Os dados conclusivos das fibras foram obtidos dividindo-se a área total da lâmina em cinco a seis regiões e obtendo-se múltiplas imagens de cada região. A seleção de cerca de 500 intermediários de múltiplas lâminas ou condições foi ideal para investigar a variação na dinâmica de replicação do DNA. A análise também indicou um aumento nas faixas vermelhas, indicando determinações e uma diminuição nas origens recém-queimadas nas células tratadas com óxido de grafeno em comparação com o controle.
A qualidade da propagação da fibra de DNA depende de quão bem as fibras se espalham umas das outras e que elas não se sobrepõem.

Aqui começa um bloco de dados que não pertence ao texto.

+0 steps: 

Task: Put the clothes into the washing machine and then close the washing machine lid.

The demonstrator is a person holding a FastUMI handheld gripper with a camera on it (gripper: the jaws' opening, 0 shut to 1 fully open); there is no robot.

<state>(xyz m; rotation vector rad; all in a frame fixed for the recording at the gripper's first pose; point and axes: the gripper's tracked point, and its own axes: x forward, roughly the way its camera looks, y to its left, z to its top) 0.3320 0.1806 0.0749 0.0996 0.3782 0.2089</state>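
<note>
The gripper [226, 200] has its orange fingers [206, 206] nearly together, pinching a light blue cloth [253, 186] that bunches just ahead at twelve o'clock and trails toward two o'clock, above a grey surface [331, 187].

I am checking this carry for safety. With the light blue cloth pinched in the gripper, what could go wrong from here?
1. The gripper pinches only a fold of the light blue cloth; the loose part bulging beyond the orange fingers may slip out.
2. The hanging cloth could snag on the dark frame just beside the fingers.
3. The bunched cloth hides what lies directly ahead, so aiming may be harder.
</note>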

Uma vez que as fibras foram espalhadas e IdU e CldU foram corados, é extremamente importante encontrar as fibras de DNA. Uma das coisas que você pode fazer depois de fazer as fibras de DNA é, uma, você pode observar como a dinâmica de replicação é afetada.
Segundo, você pode olhar onde o dano ao DNA está localizado em relação às trilhas de replicação do DNA. E a última coisa é que, se você usar as sondas FISH, você pode realmente olhar para regiões específicas e como elas são impactadas por esse dano ao DNA. Essa técnica abre caminho para o desenvolvimento de drogas quimioterápicas, design de drogas e compreensão de como a replicação do DNA é impactada por vários tipos de proteínas.